The NFL is a business, and like most businesses, money is at the center of this disagreement – How big is the pie? How much goes to each person? How will that mix change in the future?
And the NFL is big business – almost $9 billion in revenue in 2009 alone. They make money in lots of different ways – ticket sales (do you know someone who paid $2,000 for a ticket to Dallas?), advertising revenues (advertisers paid more than $200 million to educate football viewers about their cars, shaving cream, and fast food), merchandising (t-shirt sales), and television broadcasting (yes, ESPN, Fox, and CBS pay the NFL upwards of $1.5 billion for the right to air the games on their stations).
Until now, the rules of the road have been guided by something called a “Collective Bargaining Agreement,” which lays out how the company’s money is divided. But this road hits a dead end (i.e. no longer applies) in early March. Now everyone is trying to get their piece of the pie while it’s up for grabs. Take salaries, for example. There are currently maximums (“caps”) and minimums (“floors”) when it comes to the amount that each team can pay its players. These numbers determine how much of the NFL’s profits go automatically to its 32 owners and what is available for player salaries. As you can imagine, the owners want more of the pie… and the players don’t like that idea (they’re in favor of keeping things the way they are). There are 1,700 players in the NFL, each earning an average yearly salary of $770,000. Sounds like a lot, but when you factor in occupational hazards (like broken bones and brain damage) and a really short career (3 years, on average) it may not be quite as much as it seems.

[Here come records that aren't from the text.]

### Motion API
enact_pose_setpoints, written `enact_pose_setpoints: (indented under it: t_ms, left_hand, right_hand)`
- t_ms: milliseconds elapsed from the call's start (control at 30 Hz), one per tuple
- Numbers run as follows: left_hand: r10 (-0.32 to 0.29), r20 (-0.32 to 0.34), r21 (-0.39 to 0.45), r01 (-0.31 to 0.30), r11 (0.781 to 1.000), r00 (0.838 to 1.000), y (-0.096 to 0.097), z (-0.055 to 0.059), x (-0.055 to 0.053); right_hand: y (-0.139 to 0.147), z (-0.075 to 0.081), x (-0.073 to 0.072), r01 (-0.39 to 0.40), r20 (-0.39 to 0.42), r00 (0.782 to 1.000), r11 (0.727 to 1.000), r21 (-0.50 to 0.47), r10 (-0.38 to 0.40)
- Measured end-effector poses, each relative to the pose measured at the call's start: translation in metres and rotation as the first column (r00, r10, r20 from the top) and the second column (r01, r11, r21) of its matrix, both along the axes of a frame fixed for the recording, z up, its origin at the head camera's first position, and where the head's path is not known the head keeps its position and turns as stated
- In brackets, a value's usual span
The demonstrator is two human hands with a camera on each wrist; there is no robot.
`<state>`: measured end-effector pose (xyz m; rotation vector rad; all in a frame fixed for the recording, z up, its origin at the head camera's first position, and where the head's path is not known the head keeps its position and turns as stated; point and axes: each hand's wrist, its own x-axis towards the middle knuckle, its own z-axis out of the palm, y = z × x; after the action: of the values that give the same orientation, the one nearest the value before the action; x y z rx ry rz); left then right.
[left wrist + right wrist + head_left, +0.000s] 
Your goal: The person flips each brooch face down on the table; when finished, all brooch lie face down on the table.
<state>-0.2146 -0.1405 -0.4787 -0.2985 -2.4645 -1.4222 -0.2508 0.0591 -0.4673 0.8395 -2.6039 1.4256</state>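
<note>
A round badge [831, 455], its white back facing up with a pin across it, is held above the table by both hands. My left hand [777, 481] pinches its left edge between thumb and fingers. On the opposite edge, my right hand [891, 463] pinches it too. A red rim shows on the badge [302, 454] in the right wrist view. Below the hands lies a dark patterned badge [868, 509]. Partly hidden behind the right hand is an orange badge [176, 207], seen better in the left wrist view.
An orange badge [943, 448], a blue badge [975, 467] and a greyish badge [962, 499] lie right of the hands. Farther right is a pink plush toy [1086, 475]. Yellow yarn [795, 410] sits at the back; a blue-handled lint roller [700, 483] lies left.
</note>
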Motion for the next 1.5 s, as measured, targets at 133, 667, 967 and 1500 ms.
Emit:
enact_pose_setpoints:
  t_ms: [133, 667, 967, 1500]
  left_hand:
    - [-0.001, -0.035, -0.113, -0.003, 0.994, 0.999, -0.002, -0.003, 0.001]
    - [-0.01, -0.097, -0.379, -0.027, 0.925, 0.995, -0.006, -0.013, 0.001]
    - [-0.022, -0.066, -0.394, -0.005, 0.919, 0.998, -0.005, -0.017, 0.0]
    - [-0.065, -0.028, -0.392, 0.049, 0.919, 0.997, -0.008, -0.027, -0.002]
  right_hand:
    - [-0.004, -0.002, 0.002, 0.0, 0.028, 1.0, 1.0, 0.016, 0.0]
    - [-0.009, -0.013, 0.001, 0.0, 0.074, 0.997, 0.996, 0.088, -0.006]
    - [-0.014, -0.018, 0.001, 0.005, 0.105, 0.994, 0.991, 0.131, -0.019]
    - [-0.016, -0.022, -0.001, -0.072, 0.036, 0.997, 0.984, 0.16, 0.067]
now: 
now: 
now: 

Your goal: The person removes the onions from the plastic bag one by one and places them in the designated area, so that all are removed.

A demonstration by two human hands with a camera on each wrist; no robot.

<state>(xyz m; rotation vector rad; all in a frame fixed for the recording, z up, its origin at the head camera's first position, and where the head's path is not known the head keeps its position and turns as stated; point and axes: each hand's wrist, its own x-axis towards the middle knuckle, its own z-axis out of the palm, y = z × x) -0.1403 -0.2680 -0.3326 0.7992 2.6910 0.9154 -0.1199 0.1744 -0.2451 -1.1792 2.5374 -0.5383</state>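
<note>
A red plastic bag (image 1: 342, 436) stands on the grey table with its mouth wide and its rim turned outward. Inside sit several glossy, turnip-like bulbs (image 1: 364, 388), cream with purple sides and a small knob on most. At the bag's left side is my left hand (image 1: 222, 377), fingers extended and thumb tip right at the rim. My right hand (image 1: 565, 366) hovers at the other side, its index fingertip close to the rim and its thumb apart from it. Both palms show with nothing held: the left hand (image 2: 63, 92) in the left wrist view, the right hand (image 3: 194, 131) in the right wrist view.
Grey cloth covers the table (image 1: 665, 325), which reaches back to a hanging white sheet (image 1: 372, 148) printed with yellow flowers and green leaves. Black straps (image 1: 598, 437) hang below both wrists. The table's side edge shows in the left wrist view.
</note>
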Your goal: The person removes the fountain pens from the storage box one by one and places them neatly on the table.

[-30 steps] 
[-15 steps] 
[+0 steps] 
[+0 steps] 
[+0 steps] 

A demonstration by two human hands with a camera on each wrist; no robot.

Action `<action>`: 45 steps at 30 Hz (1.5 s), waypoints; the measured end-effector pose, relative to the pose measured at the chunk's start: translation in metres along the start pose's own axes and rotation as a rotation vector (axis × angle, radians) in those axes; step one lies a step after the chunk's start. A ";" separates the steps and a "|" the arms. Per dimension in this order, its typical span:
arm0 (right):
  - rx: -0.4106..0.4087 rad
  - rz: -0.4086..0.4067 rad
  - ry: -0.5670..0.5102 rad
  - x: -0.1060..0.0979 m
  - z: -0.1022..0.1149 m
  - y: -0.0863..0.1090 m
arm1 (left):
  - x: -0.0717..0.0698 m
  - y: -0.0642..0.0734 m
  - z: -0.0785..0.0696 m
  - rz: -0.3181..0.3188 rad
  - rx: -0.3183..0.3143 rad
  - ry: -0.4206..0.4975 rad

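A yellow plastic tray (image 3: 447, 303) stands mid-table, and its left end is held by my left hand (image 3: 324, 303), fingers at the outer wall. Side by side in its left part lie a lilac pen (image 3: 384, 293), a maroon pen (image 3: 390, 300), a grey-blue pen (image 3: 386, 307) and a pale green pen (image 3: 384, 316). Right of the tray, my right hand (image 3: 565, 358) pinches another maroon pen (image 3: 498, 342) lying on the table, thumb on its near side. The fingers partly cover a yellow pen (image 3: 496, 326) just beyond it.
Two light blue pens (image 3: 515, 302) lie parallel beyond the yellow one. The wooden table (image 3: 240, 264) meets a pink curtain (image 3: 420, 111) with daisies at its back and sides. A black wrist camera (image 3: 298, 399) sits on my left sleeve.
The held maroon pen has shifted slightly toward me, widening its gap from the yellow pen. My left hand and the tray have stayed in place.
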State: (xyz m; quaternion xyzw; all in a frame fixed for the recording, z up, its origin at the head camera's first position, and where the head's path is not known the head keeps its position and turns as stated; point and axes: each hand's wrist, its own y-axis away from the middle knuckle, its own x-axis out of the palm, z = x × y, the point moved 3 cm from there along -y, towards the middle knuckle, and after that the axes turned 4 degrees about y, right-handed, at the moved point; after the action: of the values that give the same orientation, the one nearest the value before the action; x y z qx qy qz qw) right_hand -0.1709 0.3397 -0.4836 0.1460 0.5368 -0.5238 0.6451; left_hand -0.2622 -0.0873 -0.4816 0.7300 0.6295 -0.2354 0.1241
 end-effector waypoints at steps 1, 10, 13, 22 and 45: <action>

So what would a strike mean? Short-term, it just means the players walk off the field. This is more or less the way strikes everywhere work – workers refuse to do their jobs until they (hopefully) get what they want – higher pay, better work environment, greater job security. But in the longer term, a strike can lead to fundamental shifts in how business is done (i.e. where factories are located, or how much products cost), and how customers view the product. NBA players went on strike in 1998-99, and both Major League Baseball and the NHL refused to play in 1994-95. Each time, the long term impact was that fans didn’t like it – and the whole business suffered. So when it comes to the owners and players of the NFL, both sides should be motivated to make nice and not wait until opening kick-off to come to an agreement. After all, this isn’t a game of chicken – it’s a national pastime!
And what does this mean for the TILE community? Even if you aren’t a fan of professional football, it’s an interesting business story to follow. Strikes are a very high-stakes way to settle disputes. When customers are involved, what does it mean to air your dirty laundry (i.e. talk money) in public? Are there better ways to negotiate… or better ways to spend your Sunday afternoons?